30 octobre 1985 Paru dans le N°95 à la page 97 ( mots)
Rédigé par : Jacques WNUCK

Gestra

La composition chimique de l’eau de forage dépend, en premier lieu, de la nature des sols qu’elle traverse : s’ils contiennent, par exemple, du calcaire (CaCO₃), celui-ci est transformé par le gaz carbonique de l’eau de pluie (CO₂) en carbonate de calcium Ca(HCO₃)₂ qui est facilement soluble.

On trouve souvent de l’oxygène dans les eaux de source ; les eaux souterraines, par contre, n’en contiennent que peu ou pas. Les eaux de surface et les eaux pluviales en sont saturées.

On rencontre également dans l’eau de surface de l’acide carbonique libre, mais en quantité réduite (dans la plupart des cas, moins de 10 mg/l). L’eau de source en possède entre 10 et 3 000 mg/l. La concentration diminue rapidement au contact de l’atmosphère.

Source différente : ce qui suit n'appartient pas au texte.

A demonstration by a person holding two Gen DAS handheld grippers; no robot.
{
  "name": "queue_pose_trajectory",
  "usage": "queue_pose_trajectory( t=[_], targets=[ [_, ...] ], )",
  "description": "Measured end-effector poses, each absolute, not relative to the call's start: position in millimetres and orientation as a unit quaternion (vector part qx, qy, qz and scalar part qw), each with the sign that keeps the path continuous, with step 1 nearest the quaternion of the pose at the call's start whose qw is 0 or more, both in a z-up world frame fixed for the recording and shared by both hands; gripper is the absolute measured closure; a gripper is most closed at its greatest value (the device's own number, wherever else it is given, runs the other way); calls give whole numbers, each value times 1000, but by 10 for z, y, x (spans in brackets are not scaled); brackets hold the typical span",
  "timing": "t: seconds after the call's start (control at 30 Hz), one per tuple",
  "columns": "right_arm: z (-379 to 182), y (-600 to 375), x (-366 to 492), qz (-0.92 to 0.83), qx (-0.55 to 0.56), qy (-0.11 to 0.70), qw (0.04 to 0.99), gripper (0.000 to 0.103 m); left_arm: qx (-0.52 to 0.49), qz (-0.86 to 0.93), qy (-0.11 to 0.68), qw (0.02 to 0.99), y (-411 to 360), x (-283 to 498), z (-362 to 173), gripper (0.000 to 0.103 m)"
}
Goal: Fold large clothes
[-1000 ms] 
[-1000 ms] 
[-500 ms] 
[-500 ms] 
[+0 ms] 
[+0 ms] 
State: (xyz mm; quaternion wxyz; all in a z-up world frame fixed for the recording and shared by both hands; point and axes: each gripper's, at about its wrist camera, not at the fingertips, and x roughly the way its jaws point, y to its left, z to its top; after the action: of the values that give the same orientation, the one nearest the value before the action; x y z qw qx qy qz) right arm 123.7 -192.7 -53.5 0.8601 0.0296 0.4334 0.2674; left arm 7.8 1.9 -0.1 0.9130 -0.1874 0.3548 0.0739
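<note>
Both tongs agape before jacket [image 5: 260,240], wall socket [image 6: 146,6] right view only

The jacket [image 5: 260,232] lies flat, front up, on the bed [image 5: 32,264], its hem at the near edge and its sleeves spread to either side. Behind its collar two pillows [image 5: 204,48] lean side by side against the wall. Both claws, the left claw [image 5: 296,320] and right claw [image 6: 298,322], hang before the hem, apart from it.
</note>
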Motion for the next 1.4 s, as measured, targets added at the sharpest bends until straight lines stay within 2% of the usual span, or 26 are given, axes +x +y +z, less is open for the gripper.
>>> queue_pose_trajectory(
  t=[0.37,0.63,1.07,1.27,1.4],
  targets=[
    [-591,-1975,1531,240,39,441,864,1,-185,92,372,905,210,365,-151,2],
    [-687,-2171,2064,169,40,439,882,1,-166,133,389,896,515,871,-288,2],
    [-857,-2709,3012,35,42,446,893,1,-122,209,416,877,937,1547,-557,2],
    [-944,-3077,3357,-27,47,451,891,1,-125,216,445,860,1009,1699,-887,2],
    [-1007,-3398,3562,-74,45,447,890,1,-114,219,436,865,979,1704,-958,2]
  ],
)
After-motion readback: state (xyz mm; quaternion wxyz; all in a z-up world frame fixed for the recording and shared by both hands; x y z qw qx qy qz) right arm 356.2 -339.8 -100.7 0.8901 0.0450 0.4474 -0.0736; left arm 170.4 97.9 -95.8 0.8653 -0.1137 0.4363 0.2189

La cause principale de la corrosion dans les tuyauteries de vapeur est la présence de CO₂ et O₂. Lorsque la désaération et le traitement chimique de l’eau d’alimentation de la chaudière sont insuffisants, CO₂ et O₂ sont entraînés par la vapeur dans l’installation.

La corrosion provoquée par l’acide carbonique est due à l’hydrogène qu’il contient. Son degré dépend de la concentration en ions d’hydrogène libres (ions H⁺), la corrosion étant d’autant plus importante qu’ils sont plus nombreux.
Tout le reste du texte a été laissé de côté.